Collecting fee, drawing salary unfair practice, say lawyers
A five-judge bench of the apex court in Karunanidhi versus Union of India, 1979, categorically stated that MPs and MLAs are public servants
Hyderabad: The Supreme Court in several cases has held that Members of Parliament (MPs) and Members of Legislative Assemblies (MLAs) are public servants. A five-judge bench of the apex court in M. Karunanidhi versus Union of India, 1979, categorically stated that MPs and MLAs are public servants.
Similarly, in 1996, the Supreme Court in Dr Haniraj L. Chulani v. Bar Council of Maharashtra and Goa, held that a person qualified to be an advocate would not be admitted as one if he or she is in full-time or part-time service or employment.
C. Damodar Reddy, High Court advocate and chairman of the Telangana Pradesh Congress Legal Cell, says that though the Supreme Court held that a person qualified to be an advocate would not be admitted as one if he or she is in full-time or part-time service or employment, there is a provision under the Bar Council Rules for applying for permission for part time practice.
He opined that practising law is not a salaried job as an advocate can only charge piecemeal remuneration under the Advocates Act for the services rendered to litigants based on the nature and value of the case.

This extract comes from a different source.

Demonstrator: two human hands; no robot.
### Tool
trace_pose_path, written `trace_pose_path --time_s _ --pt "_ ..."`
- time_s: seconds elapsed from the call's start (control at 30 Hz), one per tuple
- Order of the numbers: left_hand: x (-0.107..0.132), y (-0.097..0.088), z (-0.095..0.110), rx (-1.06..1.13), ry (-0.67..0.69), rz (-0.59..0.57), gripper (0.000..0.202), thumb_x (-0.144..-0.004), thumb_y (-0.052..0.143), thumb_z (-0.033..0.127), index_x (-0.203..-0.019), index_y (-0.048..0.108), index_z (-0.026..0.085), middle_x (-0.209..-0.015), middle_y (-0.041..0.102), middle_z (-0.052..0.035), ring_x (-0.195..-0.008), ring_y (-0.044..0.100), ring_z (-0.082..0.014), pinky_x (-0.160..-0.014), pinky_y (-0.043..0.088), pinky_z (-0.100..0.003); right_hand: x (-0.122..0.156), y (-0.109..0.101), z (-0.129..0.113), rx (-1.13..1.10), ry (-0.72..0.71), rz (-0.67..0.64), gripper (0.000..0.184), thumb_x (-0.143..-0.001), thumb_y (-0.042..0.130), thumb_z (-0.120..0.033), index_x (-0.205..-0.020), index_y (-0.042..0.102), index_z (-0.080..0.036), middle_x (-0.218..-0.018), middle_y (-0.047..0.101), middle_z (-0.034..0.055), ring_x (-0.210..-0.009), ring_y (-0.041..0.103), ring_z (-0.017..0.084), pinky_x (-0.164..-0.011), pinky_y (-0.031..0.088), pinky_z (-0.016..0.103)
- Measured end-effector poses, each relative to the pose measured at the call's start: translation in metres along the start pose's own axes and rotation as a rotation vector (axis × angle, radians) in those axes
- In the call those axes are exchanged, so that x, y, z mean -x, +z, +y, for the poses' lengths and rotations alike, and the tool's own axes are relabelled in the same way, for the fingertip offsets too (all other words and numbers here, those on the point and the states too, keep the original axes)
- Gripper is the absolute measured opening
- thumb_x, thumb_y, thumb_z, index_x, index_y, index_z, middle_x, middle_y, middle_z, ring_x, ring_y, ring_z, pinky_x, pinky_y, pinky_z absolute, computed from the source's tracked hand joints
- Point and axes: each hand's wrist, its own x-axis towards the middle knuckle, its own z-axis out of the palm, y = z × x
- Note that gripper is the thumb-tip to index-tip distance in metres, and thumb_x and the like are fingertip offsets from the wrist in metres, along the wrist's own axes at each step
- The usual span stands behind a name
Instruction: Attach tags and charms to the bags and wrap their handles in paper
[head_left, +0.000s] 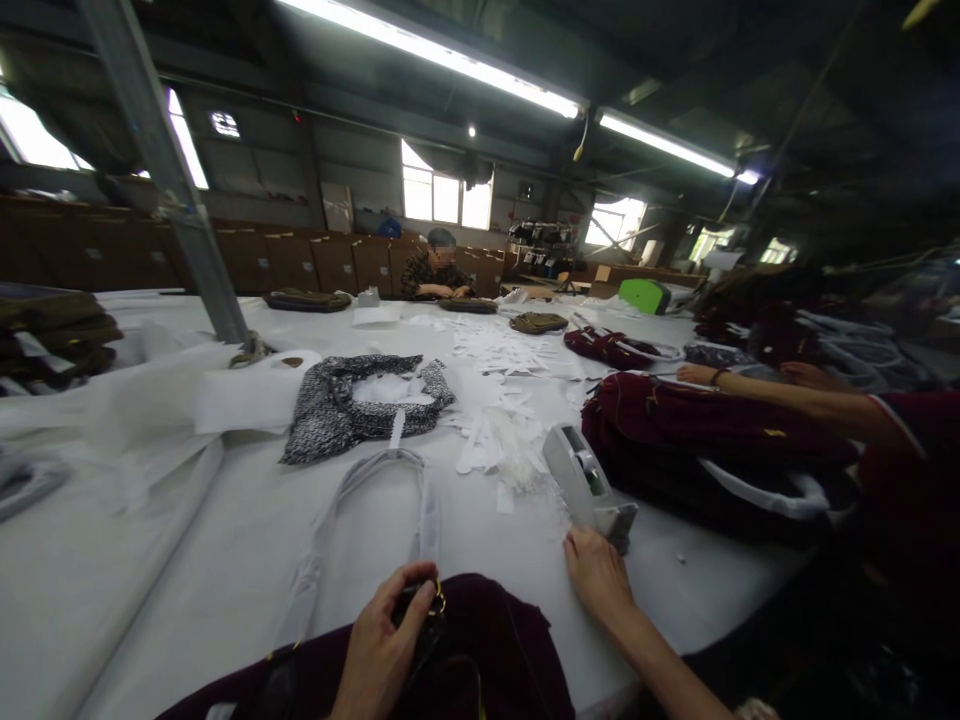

He said in view of the nature of legal practice it would not be proper to put a ban on elected representatives practising law. He said the remuneration paid to MPs and MLAs is termed as allowance, not as earnings.
According to Ashwini Upadhyay, BJP member and advocate in the Supreme Court, “MPs and MLAs who are practising lawyers take a fee from the petitioner and get their salary from the respondent, which is the Central or state government.
This is professional misconduct, as they end up enjoying the benefits of both.”
Abhishek Manu Singhvi, Congress MP and Supreme Court lawyer, told the media that “to add or exclude a person from law, when their alternate participation is in something which is not a profession (namely, politics), and has no prescribed legal qualification, is a fallacious and conceptually confused approach.”
It may be worth mentioning here that most MPs who are in the Rajya Sabha, from the Congress and BJP, left off practising for the period when they were in the Cabinet.